Femizid – ein zu großes Wort

Ich verfolge seit einiger Zeit die Debatten um die Wörter Familiendrama und Femizid. Als Journalistin steht es mir gut an, darüber nachzudenken. Ja, ich finde auch, Familiendrama ist die falsche Bezeichnung. Aber mit Femizid, wie es von vielen gefordert wird, kann ich mich aus zwei Gründen nicht anfreunden.

Da ist zum einen die Verständlichkeit. Wie ich hier schon öfter geschrieben habe, fallen die nach Ansicht von Interessengruppen korrekten Bezeichnungen und verständliche Bezeichnungen oft auseinander. Ich bin sicher, dass 80 Prozent aller Zeitungsleser und Fernsehzuschauer, wenn nicht mehr, mit dem Begriff Femizid nichts anfangen können.

Es klingt nach Genozid

Es ist aber noch etwas anderes, was mich stört. Für mich klingt Femizid nach Genozid. Kein Wunder, sind die Endsilben doch gleich. Ein Genozid aber ist ein Völkermord. Er umfasst alle Taten, die darauf ausgerichtet sind, Gruppen wegen ihre Nation, ihrer Ethnie, ihrer angelichen Rasse oder Religion auszulöschen.

Ist der Femizid dann das systematische Auslöschen einer ganzen Gruppe von Frauen? Oder wie ein Kommentator zu einem Artikel bei Übermedien richtig bemerkte: „,Femizid‘ ist deshalb IMHO völlig unpassend und eine selbstvergessene Verharmlosung von ideologisch/ethnisch motivierten Massenmorden.“

Viele Einzelfälle ohne System dahinter

Bei dem, was die Verfechter des Wortes gerne als Femizid bezeichnet sehen wollen, geht es gerade nicht um das systematische Auslöschen des Lebens von Frauen. Es sind jedes Mal Einzelfälle, oft mit ähnlichen, aber doch jedes Mal etwas anderen Motiven. Wer das Wort Familiendrama vermeiden und Femizid nicht benutzen will, hat doch andere Möglichkeiten. Warum nicht schreiben: „In X-Stadt hat ein Mann seine Frau und seine Kinder getötet“ oder auch „Eine Frau in Y-Stadt ist einem Verbrechen ihres Freundes zum Opfer gefallen. Er hat sie erwürgt/erstochen/erschlagen.“?

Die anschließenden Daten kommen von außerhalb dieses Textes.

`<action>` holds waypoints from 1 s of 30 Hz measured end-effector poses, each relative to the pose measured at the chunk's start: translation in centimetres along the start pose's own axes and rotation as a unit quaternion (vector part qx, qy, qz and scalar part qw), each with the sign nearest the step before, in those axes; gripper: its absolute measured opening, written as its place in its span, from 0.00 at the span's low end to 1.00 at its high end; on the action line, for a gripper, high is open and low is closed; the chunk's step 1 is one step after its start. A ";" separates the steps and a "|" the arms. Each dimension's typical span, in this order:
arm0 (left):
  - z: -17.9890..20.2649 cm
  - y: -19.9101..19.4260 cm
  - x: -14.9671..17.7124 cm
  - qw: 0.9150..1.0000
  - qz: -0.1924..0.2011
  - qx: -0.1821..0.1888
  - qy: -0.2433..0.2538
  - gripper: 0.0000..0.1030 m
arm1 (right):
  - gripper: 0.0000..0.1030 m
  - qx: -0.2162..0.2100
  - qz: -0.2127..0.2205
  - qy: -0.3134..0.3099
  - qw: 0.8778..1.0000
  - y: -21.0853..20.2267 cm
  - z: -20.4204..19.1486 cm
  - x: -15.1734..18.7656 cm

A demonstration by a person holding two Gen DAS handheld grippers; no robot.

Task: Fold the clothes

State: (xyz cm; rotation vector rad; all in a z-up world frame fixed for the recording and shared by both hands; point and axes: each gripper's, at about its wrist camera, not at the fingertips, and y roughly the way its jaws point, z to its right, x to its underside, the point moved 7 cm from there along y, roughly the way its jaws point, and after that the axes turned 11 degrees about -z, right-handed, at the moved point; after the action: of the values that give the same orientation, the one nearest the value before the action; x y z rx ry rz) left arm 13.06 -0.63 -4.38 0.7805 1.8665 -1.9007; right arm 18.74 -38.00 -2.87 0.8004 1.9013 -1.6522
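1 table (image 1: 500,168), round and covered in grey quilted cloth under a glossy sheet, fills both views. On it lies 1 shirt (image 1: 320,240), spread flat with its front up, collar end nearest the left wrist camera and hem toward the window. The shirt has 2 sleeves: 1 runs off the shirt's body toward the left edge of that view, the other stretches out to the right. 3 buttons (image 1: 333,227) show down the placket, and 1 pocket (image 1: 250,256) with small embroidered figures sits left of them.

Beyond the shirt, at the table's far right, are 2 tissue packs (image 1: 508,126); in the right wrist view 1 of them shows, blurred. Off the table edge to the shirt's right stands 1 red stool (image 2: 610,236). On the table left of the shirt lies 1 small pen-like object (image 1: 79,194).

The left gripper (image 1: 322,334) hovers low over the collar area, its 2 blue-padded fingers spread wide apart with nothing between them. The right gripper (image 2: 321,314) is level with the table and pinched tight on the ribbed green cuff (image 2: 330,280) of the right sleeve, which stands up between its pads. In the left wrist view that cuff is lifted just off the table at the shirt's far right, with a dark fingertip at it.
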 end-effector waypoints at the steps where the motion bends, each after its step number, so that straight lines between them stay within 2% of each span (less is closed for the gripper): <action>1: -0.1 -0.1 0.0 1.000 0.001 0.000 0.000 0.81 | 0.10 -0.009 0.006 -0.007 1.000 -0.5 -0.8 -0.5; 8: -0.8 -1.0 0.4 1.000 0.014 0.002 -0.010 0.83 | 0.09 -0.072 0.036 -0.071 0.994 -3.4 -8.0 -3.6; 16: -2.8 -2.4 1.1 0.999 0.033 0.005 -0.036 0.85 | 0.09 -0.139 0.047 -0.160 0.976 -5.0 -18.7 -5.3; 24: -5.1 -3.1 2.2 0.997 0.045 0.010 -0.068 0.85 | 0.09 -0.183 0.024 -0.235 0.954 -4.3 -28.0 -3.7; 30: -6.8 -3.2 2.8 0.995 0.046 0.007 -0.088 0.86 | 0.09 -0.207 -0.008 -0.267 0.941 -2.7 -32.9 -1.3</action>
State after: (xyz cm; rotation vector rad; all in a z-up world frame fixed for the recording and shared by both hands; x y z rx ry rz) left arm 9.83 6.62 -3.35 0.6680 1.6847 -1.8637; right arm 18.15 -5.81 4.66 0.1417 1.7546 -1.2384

Übrigens ein Vorgang, der laut Wikipedia als „intimer Femizid“ bezeichnet wird. Ein Zusatz, der darauf hinweist, dass Täter und Opfer eine Beziehung verbunden hat. Die Kombination von intim und Femizid finde ich mehr als befremdlich.

Schlechte Alternative Geschlechtermord

Um noch ein paar mehr Begriffe zu nennen. Der Femizid wird manchmal auch Feminizid genannt, der Unterschied ist mir nicht ganz klar. Ebenso wie ich die deutsche Übersetzung in Geschlechtermord oder geschlechterspezifische Tötung unglücklich finde. Ich kann den Wunsch, Morde oder Tötungen von Frauen speziell zu bezeichnen nachvollziehen.

Die Wortwahl ist meiner Meinung nach aber genauso schief wie die Tatsache, dass hier Tötungen nach Geschlecht aufgewogen werden. Nicht nur, dass in Deutschland wesentlich mehr Männer eines gewaltsamen Todes sterben als Frauen. Rund 80 Prozent aller Opfer sind Männer. Vor allem aber ist es immer ein Mensch, der Opfer eines grausamen Verbrechens wird.